◆ PROBLEM ◆
Where a line in the records below includes "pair", pull that line out.

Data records
-- Opening Marker --

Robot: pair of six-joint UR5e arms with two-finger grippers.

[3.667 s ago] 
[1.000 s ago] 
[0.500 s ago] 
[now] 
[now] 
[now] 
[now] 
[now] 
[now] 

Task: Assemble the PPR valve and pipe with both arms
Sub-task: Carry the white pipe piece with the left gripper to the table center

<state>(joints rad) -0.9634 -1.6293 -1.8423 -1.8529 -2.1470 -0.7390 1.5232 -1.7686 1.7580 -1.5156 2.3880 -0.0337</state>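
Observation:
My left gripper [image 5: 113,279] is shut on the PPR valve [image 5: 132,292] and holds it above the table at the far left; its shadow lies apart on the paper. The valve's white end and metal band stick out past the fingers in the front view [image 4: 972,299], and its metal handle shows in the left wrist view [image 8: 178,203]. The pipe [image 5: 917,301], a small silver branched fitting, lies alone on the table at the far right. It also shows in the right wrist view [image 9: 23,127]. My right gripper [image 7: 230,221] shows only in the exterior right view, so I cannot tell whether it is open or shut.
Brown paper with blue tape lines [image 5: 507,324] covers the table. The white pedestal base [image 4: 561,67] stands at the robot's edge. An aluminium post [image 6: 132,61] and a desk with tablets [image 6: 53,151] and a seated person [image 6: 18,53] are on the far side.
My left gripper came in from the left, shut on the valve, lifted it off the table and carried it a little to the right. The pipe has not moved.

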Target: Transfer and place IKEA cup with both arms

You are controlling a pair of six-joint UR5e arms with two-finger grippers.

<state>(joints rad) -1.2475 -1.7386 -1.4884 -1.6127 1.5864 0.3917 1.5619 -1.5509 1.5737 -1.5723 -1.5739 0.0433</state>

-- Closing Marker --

◆ RESPONSE BELOW ◆
Robot: pair of six-joint UR5e arms with two-finger grippers.
You are controlling a pair of six-joint UR5e arms with two-finger grippers.

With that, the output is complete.